◆ What the task requires
Transcribe the stretch of entries below from the line with "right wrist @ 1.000" through the line with "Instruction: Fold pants", exactly and with both ends included; leave out all other lines.

◆ Raw data
________________________
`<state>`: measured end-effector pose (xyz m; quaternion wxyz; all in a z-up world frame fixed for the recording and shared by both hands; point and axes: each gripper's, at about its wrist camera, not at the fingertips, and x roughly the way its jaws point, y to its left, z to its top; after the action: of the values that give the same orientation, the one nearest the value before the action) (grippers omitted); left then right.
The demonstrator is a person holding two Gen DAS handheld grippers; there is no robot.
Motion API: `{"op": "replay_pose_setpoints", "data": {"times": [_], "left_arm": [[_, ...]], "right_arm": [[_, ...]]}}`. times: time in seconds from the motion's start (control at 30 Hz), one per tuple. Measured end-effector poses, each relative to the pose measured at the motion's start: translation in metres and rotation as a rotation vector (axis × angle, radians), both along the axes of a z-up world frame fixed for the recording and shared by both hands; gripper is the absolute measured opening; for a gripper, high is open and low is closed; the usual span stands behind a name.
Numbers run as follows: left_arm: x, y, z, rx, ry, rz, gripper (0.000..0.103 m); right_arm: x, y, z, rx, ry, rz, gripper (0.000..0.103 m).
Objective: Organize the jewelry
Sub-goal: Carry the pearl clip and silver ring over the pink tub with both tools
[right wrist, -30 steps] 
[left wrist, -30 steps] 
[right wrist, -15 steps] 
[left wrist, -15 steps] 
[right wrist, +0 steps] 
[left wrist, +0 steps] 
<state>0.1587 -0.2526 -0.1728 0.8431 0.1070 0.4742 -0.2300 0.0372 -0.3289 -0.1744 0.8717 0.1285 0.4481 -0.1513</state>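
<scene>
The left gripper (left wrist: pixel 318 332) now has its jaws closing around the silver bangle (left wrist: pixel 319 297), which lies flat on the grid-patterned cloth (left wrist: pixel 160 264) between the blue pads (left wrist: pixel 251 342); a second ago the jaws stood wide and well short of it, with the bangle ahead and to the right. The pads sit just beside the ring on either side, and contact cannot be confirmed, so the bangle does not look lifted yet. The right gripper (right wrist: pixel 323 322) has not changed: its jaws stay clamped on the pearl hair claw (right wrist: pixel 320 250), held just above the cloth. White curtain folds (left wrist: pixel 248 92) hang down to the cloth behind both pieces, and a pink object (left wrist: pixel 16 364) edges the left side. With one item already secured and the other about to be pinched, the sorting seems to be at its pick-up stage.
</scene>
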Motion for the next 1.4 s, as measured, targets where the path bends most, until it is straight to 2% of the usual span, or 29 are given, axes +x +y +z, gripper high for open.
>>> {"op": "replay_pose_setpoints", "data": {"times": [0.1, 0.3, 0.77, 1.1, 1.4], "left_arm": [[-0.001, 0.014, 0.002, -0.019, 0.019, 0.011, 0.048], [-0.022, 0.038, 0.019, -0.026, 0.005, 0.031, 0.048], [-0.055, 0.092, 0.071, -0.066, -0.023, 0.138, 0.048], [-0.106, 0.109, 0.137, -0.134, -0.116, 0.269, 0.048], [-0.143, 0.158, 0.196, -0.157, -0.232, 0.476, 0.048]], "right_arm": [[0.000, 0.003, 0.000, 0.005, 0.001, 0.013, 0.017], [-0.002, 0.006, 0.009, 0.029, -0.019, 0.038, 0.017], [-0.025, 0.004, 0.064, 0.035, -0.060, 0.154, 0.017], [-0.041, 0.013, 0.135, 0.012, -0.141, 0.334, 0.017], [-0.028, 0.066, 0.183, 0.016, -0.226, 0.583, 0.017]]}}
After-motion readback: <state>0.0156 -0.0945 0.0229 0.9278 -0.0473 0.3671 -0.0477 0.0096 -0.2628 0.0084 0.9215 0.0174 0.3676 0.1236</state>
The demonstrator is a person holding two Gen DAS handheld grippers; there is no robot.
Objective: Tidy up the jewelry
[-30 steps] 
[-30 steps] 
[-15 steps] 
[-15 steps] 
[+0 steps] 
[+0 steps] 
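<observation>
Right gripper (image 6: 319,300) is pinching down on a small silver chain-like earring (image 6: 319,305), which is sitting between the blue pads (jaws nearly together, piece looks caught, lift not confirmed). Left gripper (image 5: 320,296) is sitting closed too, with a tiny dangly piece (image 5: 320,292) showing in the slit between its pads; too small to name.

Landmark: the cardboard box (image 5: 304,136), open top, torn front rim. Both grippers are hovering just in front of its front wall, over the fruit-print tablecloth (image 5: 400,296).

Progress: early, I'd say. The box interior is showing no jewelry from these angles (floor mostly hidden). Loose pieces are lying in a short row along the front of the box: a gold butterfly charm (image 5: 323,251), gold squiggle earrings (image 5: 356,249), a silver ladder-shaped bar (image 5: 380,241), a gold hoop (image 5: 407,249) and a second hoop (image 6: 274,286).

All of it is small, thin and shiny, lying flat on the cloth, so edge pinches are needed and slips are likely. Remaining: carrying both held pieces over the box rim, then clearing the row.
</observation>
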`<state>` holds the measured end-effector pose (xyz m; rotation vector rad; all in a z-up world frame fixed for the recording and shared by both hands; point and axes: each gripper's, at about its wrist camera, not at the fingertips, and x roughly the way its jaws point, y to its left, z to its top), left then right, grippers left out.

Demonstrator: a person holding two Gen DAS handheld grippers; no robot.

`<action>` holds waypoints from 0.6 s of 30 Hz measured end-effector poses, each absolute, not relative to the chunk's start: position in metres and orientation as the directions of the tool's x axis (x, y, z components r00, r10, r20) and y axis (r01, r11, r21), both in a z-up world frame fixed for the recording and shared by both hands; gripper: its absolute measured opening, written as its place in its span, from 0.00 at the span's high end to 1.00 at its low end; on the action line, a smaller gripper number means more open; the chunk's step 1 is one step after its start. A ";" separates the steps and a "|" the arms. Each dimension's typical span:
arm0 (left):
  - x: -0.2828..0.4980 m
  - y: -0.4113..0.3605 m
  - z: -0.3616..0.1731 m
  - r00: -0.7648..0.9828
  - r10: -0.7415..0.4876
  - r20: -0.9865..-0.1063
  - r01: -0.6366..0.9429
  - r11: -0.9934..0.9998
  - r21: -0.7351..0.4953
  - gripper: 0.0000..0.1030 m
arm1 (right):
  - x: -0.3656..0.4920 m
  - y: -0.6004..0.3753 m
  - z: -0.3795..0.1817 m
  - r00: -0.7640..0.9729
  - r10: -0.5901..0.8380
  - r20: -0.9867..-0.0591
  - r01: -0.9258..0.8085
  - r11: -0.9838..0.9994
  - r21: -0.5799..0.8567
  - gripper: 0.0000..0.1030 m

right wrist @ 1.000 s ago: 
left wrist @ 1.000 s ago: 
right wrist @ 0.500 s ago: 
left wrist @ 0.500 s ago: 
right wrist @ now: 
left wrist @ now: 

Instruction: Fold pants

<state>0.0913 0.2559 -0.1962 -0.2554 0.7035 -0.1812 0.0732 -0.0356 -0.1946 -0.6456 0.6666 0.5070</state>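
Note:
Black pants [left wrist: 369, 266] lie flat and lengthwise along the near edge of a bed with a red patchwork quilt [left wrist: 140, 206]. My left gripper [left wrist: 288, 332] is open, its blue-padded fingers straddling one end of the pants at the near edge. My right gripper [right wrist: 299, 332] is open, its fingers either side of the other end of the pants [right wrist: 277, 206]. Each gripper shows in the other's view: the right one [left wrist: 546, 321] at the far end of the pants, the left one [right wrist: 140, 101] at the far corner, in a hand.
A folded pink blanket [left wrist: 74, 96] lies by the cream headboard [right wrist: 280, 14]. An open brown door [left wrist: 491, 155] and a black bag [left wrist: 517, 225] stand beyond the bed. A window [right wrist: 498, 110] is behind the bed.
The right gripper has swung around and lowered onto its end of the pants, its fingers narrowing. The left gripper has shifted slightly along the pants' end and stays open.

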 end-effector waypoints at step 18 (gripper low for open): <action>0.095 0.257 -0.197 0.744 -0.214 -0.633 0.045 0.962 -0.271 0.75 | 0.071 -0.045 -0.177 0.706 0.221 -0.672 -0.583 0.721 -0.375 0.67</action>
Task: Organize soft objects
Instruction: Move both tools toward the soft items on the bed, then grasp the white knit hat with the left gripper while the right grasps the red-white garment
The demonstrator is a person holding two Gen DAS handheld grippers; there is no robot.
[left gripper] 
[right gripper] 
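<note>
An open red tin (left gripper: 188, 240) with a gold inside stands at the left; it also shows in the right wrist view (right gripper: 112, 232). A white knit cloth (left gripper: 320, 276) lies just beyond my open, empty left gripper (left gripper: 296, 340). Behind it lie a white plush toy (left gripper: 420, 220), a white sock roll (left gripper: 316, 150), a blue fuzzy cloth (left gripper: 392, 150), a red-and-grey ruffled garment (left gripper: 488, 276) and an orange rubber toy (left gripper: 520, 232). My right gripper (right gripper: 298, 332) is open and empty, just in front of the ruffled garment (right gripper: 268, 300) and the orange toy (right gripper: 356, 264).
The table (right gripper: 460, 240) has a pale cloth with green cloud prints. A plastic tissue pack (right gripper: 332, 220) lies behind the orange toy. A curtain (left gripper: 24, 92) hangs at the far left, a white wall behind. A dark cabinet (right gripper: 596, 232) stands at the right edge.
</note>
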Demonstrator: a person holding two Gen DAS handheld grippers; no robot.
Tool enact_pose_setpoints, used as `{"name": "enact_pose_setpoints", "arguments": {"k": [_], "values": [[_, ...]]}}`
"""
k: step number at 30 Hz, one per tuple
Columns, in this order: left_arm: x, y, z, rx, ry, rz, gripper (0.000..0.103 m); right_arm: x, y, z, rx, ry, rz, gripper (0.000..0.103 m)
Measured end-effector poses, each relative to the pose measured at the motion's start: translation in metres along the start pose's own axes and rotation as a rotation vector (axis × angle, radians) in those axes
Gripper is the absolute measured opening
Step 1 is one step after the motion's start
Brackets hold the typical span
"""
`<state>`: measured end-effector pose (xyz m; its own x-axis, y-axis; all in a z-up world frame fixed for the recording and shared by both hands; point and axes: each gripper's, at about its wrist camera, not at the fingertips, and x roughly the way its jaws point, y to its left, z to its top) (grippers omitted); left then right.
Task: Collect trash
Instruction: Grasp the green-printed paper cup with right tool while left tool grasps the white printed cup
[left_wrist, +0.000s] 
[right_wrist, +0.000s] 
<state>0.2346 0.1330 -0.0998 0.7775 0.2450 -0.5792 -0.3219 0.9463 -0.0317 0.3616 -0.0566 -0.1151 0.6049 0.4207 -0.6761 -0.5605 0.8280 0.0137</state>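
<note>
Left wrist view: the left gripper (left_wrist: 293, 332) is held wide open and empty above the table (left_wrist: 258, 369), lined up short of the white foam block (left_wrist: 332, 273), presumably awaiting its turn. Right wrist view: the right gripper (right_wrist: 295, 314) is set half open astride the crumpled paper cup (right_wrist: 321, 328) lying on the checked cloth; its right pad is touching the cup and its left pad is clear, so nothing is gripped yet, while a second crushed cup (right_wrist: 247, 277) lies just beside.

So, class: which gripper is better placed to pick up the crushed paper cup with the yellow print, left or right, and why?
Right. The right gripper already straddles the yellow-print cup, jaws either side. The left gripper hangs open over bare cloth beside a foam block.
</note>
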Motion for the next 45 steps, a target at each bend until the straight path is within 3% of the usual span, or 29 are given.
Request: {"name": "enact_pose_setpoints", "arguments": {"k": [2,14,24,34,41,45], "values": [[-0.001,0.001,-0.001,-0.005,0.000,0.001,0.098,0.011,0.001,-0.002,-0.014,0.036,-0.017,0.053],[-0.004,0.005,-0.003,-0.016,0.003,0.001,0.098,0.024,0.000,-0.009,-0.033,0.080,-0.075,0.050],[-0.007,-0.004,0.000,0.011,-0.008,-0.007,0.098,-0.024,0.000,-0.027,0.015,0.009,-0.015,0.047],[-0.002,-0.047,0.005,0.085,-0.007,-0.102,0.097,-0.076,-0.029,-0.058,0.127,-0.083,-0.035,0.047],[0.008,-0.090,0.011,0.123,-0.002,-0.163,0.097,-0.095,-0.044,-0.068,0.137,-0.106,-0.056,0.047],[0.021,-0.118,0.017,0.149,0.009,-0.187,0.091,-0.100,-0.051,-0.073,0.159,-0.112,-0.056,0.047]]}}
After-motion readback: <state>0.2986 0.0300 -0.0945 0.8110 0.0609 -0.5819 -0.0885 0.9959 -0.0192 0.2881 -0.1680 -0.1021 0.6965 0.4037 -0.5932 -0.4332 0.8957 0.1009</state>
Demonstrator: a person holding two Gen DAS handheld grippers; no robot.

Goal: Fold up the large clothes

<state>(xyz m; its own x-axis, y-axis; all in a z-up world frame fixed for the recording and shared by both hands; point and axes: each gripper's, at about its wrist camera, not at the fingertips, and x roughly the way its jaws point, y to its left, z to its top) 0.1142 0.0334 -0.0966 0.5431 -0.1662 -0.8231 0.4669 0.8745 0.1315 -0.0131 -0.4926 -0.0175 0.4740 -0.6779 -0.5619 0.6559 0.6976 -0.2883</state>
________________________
◆ Solution for this task
right wrist @ 1.000 s ago: 
left wrist @ 1.000 s ago: 
right wrist @ 0.500 s ago: 
left wrist @ 0.500 s ago: 
right wrist @ now: 
left wrist @ now: 

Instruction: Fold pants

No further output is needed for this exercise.